Utilities for writing pandoc filters in python

Project description

A python module for writing pandoc filters

What are pandoc filters?

Pandoc filters are pipes that read a JSON serialization of the Pandoc AST from stdin, transform it in some way, and write it to stdout. They can be used with pandoc (>= 1.12) either using pipes

pandoc -t json -s | ./caps.py | pandoc -f json

or using the --filter (or -F) command-line option.

pandoc --filter ./caps.py -s

For more on pandoc filters, see the pandoc documentation under --filter and the tutorial on writing filters.

For an alternative library for writing pandoc filters, with a more “Pythonic” design, see panflute.

Compatibility

Pandoc 1.16 introduced link and image attributes to the existing caption and target arguments, requiring a change in pandocfilters that breaks backwards compatibility. Consequently, you should use:

  • pandocfilters version <= 1.2.4 for pandoc versions 1.12–1.15, and

  • pandocfilters version >= 1.3.0 for pandoc versions >= 1.16.
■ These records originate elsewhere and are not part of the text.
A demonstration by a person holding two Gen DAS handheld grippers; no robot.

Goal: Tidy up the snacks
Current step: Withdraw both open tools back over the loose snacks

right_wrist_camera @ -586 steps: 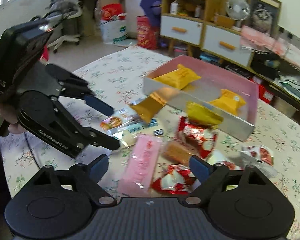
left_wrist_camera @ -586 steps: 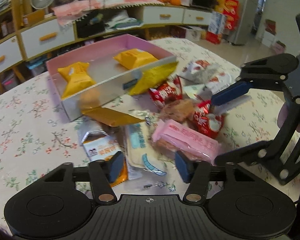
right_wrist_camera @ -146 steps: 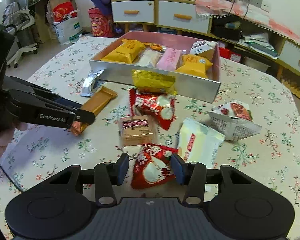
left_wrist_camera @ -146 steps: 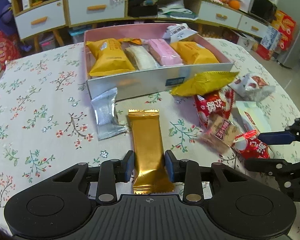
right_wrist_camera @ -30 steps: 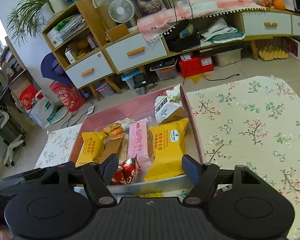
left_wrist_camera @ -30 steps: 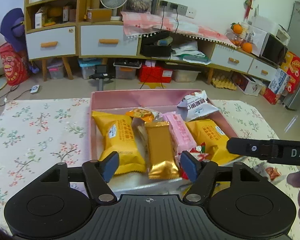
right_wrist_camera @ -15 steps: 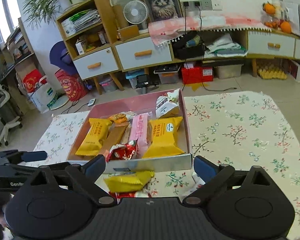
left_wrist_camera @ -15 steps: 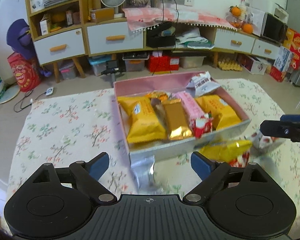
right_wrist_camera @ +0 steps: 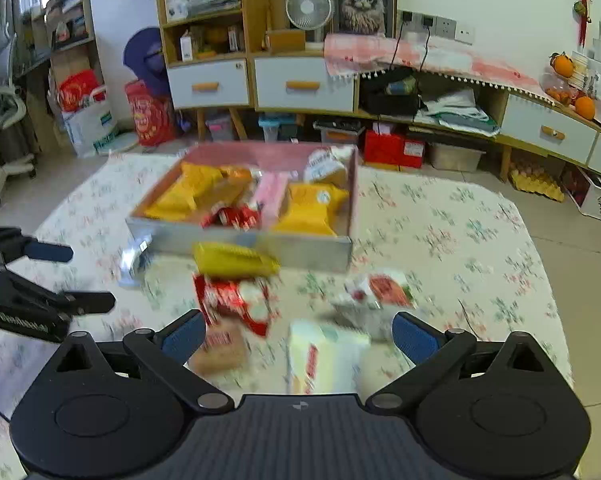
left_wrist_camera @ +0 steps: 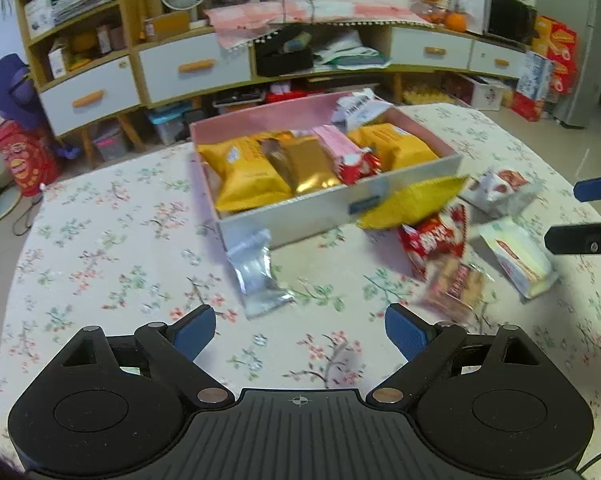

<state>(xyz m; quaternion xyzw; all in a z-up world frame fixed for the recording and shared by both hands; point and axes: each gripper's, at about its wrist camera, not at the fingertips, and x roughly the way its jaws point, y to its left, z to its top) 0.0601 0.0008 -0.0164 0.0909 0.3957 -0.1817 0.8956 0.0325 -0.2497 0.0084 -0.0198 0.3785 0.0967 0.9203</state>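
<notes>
Here both tools hang empty above the flower-print tablecloth (left_wrist_camera: 100, 240). The left gripper (left_wrist_camera: 299, 330) has its blue-padded fingers (left_wrist_camera: 192, 330) spread wide with only bare cloth between them. The right gripper (right_wrist_camera: 298, 336) is spreading wider at this moment; nothing is pinched, though a cream-white wrapped cake (right_wrist_camera: 320, 354) lies low between its fingertips and a brown square biscuit pack (right_wrist_camera: 220, 346) sits just inside its left finger.

The pink-lined cardboard box with a silver front wall (left_wrist_camera: 340, 208) stands well ahead of the left fingers, already packed with yellow pouches, a gold foil bar (left_wrist_camera: 306, 166), a pink bar and a small red packet, laid side by side, probably so that more will fit. The loose snacks are left close against its front wall: a silver foil sachet (left_wrist_camera: 256, 268) just ahead of the left fingers, and ahead and to the right a yellow crinkled bag (left_wrist_camera: 412, 200) leaning on the wall and a red-and-white packet (left_wrist_camera: 436, 236).

Both grippers tilt steeply down toward the table, and each shows at the edge of the other's view, so they stand side by side, facing the box.
</notes>
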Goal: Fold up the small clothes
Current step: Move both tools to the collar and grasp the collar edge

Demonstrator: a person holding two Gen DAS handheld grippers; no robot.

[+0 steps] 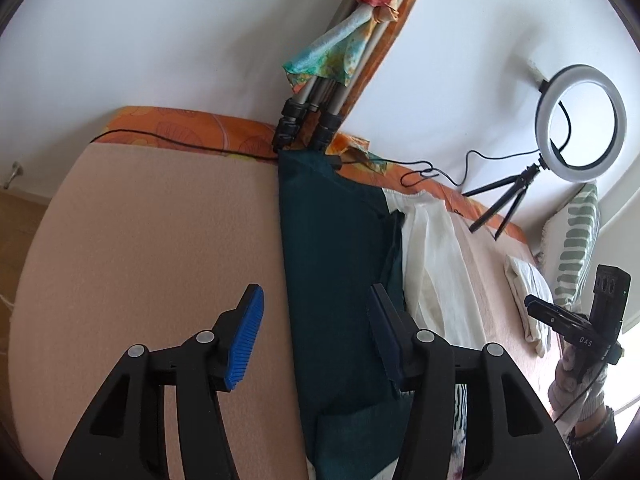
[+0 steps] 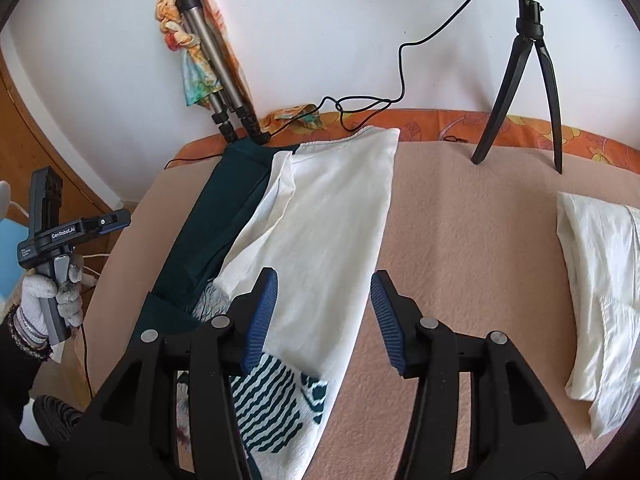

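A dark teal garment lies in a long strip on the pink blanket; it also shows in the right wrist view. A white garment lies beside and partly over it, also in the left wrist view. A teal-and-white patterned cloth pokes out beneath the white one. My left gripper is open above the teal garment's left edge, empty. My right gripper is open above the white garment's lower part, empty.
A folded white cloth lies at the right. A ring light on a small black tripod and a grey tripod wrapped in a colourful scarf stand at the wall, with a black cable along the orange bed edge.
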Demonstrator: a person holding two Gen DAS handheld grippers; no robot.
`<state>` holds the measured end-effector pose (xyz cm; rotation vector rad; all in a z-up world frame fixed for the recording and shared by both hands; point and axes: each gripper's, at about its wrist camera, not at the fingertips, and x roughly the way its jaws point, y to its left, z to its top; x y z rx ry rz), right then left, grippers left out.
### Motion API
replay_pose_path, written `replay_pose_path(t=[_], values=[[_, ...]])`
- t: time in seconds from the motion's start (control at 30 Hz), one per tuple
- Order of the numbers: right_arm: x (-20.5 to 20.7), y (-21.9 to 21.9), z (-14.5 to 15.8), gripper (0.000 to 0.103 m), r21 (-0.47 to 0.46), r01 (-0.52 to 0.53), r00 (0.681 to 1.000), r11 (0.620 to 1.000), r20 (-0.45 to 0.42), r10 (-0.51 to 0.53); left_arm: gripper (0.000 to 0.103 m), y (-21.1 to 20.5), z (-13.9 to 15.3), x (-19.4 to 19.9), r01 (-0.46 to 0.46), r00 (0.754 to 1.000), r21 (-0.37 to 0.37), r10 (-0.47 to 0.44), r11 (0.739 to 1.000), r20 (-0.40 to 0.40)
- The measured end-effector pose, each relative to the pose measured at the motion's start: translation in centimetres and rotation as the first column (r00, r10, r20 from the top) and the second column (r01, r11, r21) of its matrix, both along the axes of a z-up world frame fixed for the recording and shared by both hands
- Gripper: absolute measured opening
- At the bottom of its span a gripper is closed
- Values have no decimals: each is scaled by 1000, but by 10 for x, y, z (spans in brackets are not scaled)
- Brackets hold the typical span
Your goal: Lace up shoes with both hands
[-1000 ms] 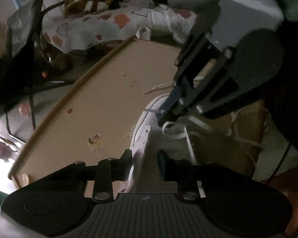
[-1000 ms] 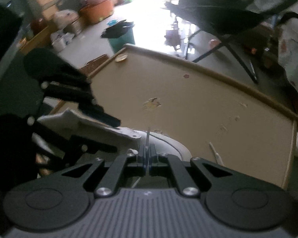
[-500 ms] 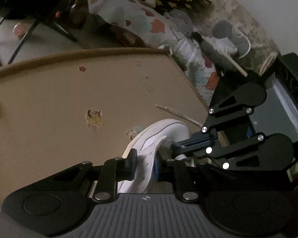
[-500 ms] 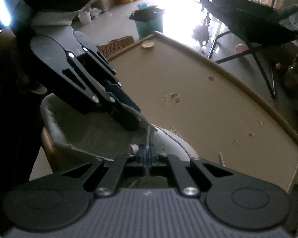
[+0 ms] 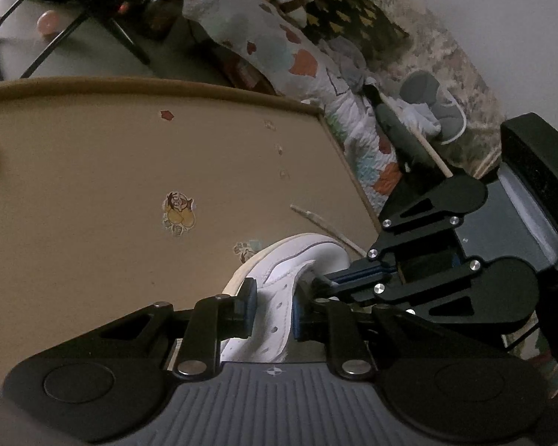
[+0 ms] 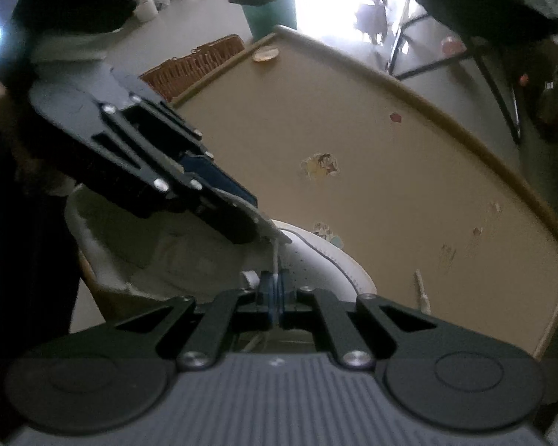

Pandoc 1.17.3 (pandoc-types 1.17.*) introduced a new JSON format. pandocfilters 1.4.0 should work with both the old and the new format.

Installing

Run this inside the present directory:

python setup.py install

Or install from PyPI:

pip install pandocfilters

Available functions

The main functions pandocfilters exports are

  • walk(x, action, format, meta)

    Walk a tree, applying an action to every object. Returns a modified tree. An action is a function of the form action(key, value, format, meta), where:

    • key is the type of the pandoc object (e.g. ‘Str’, ‘Para’)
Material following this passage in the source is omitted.